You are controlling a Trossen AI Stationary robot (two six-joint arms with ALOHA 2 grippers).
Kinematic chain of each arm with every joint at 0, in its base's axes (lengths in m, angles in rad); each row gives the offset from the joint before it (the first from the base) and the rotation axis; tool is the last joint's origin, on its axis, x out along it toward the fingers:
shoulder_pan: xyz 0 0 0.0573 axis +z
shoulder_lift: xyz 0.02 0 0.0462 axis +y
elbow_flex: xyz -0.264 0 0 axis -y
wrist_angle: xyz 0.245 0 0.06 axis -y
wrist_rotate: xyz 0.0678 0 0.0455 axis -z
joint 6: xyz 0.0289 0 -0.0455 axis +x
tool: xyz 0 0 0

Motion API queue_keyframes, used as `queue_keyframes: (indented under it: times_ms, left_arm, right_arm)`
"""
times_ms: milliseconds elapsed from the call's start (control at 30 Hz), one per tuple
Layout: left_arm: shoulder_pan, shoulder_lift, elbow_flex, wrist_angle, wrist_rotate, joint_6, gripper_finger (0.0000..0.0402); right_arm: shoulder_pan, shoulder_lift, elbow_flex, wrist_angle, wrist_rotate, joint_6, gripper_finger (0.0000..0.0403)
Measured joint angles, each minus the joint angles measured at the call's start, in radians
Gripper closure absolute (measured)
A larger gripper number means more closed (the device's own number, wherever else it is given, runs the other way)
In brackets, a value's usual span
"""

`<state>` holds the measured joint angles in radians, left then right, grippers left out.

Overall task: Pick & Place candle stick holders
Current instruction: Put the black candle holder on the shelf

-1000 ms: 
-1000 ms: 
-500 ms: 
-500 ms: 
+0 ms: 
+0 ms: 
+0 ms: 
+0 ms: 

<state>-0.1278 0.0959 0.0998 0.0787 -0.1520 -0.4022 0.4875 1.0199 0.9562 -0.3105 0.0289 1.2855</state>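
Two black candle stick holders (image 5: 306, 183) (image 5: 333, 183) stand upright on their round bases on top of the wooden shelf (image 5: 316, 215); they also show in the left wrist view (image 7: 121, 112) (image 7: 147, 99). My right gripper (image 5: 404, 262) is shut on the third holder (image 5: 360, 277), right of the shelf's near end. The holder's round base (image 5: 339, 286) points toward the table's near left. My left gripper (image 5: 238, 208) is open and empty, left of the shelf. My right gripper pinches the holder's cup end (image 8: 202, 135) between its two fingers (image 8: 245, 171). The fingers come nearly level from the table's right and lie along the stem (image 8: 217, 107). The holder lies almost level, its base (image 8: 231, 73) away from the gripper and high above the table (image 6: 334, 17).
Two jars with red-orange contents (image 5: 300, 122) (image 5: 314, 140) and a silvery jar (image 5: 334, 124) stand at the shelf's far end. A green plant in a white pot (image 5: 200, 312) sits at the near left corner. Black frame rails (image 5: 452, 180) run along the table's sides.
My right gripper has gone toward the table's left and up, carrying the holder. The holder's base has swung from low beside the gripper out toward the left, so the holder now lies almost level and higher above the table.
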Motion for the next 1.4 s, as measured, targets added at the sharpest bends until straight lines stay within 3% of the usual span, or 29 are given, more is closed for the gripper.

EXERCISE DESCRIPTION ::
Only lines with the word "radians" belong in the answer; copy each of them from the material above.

ANSWER BOX ::
Measured joint angles, each minus the joint angles measured at the call's start, in radians
`<state>` holds the measured joint angles in radians, left then right, grippers left out.

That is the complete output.